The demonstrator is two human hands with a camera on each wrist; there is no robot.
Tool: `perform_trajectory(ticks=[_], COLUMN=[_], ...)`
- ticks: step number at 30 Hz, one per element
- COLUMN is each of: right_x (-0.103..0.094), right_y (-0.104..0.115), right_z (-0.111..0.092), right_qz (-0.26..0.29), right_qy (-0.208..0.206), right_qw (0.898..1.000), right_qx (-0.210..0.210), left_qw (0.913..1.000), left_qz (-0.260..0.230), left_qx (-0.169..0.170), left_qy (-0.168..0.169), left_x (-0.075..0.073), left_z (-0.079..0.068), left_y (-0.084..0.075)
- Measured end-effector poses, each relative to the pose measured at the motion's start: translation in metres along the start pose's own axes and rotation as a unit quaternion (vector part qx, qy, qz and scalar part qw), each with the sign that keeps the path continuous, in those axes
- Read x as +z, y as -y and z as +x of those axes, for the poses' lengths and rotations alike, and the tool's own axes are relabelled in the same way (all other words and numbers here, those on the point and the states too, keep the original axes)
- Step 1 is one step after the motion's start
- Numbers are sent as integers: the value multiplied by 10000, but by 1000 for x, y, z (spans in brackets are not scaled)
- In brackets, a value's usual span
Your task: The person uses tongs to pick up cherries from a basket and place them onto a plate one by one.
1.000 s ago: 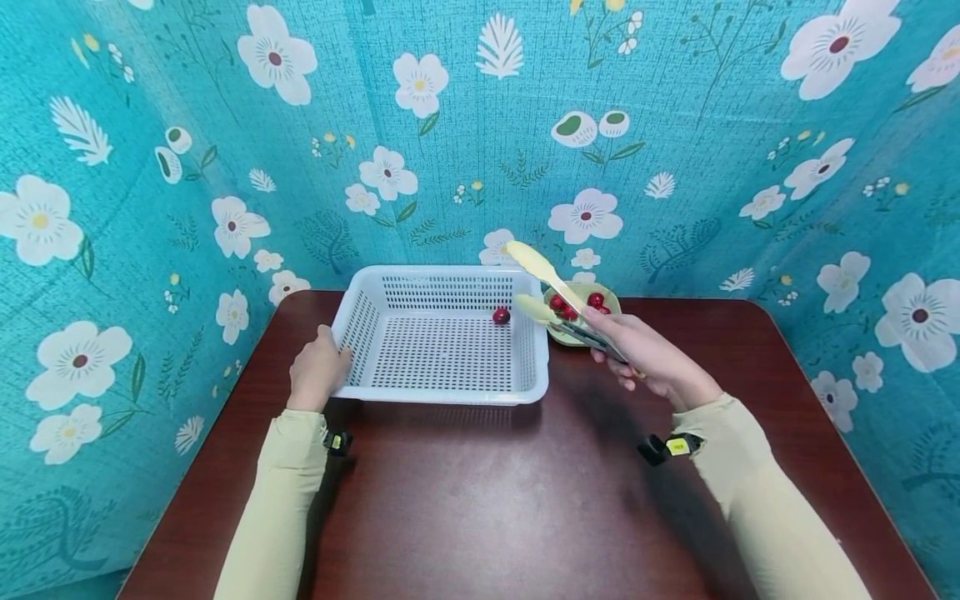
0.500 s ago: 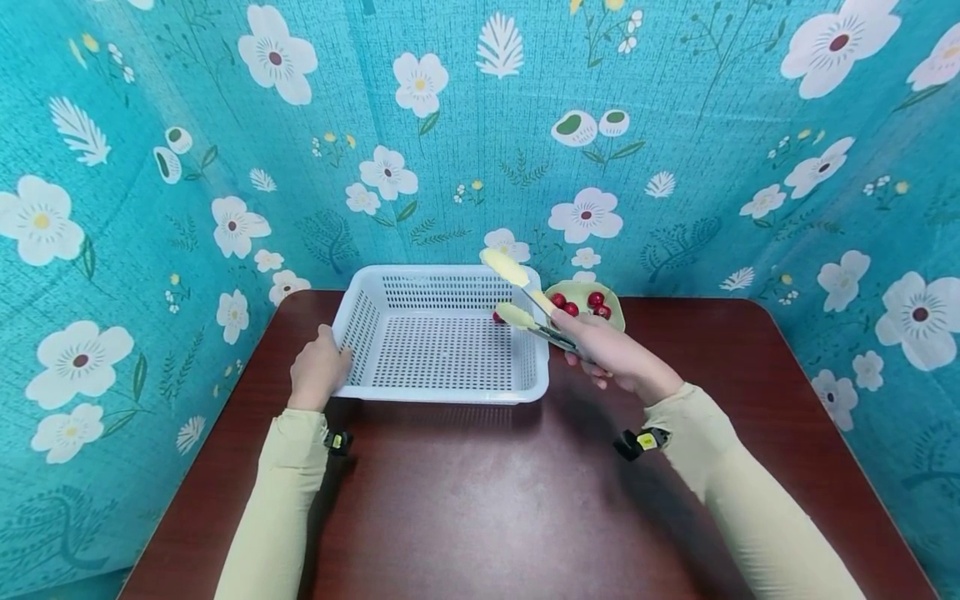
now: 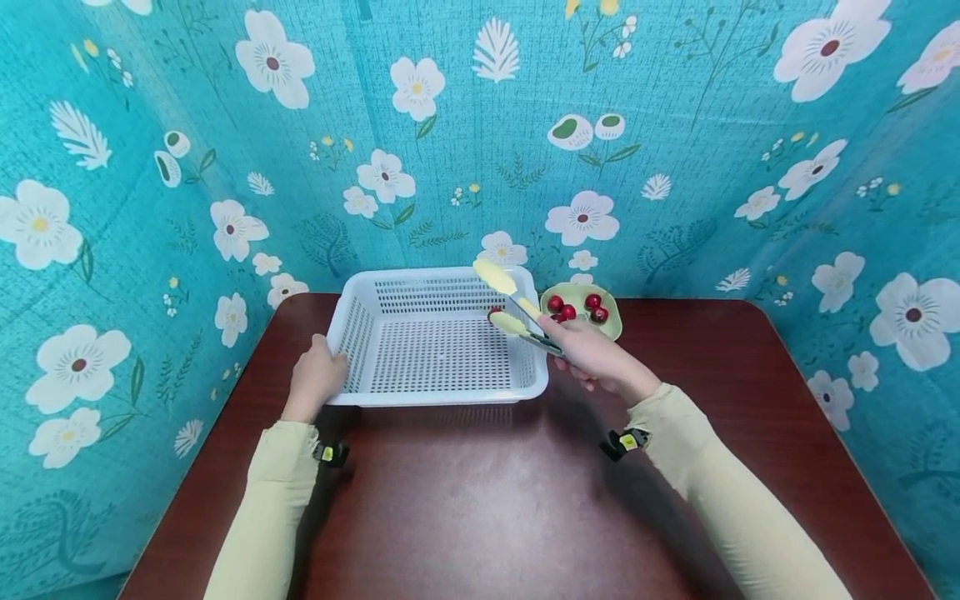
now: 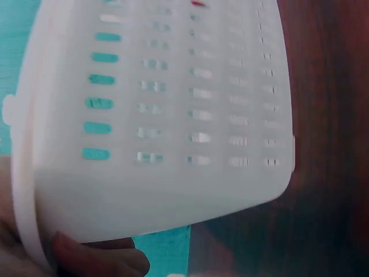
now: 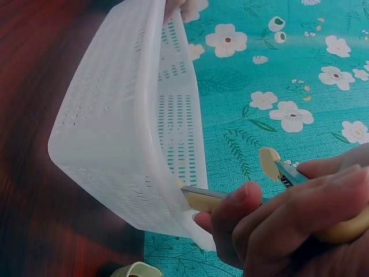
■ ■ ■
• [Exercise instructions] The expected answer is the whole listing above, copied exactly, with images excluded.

• [Response]
The demonstrator is two human hands with a camera on each wrist; there is no robot.
Tool: `perform_trajectory(ticks=[_], COLUMN=[_], ...)`
- ticks: step number at 30 Hz, one per element
- COLUMN is each of: right_x (-0.103..0.094), right_y (-0.104..0.115), right_z (-0.111..0.092), right_qz (-0.26..0.29), right_qy (-0.208..0.206), right_qw (0.898..1.000), right_qx (-0.210..0.210), left_qw (0.913..1.000), left_qz (-0.260..0.230), left_qx (-0.169..0.170), left_qy (-0.168..0.169), left_x (-0.075..0.073), left_z (-0.079..0.068), left_y (-0.084..0.075)
- Measured end-effector poses, each relative to the pose measured at the motion's start: translation in metres along the start pose's own axes and rotation as a unit quaternion (vector part qx, qy, qz and scalar part qw), each with the sign that keeps the path continuous, in those axes
- Read x as +z, y as -y and z as +x of those axes, for the poses' lengths and rotations alike, and the tool's own axes are relabelled in the same way (all other words and numbers here, those on the point and the states too, keep the original axes)
- Step 1 is one step after the motion's start
- Numbers are sent as integers: the value multiplied by 10000, but by 1000 for x, y, z (spans in brackets are not scaled)
- In brackets, a value's usual span
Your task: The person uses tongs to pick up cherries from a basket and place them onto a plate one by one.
1.000 s ago: 
0.500 s ago: 
now: 
now: 
now: 

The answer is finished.